DIRECTIONS:
Every line from the start of the listing below through the line that contains "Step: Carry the" is to be reproduced word for word.

DATA BELOW:
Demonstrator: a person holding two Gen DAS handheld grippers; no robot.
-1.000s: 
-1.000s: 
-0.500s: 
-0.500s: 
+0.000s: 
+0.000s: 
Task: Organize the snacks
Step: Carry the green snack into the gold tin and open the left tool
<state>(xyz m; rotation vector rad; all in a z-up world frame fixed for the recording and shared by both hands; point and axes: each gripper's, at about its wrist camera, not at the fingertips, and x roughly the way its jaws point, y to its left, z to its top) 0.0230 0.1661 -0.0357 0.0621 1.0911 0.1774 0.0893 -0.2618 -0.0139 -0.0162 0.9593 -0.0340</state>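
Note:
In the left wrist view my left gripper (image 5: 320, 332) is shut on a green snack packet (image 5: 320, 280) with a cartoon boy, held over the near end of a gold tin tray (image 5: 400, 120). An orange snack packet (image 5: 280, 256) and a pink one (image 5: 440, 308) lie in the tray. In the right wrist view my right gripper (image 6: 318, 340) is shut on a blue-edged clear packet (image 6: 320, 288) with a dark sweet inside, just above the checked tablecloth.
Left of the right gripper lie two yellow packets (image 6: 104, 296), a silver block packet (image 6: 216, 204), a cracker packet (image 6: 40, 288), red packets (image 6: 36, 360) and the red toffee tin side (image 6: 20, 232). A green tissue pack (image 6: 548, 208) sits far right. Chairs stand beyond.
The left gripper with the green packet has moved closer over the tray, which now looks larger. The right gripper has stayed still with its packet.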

TASK RESULT:
Demonstrator: a person holding two Gen DAS handheld grippers; no robot.
-1.000s: 
-1.000s: 
-0.500s: 
-0.500s: 
+0.000s: 
+0.000s: 
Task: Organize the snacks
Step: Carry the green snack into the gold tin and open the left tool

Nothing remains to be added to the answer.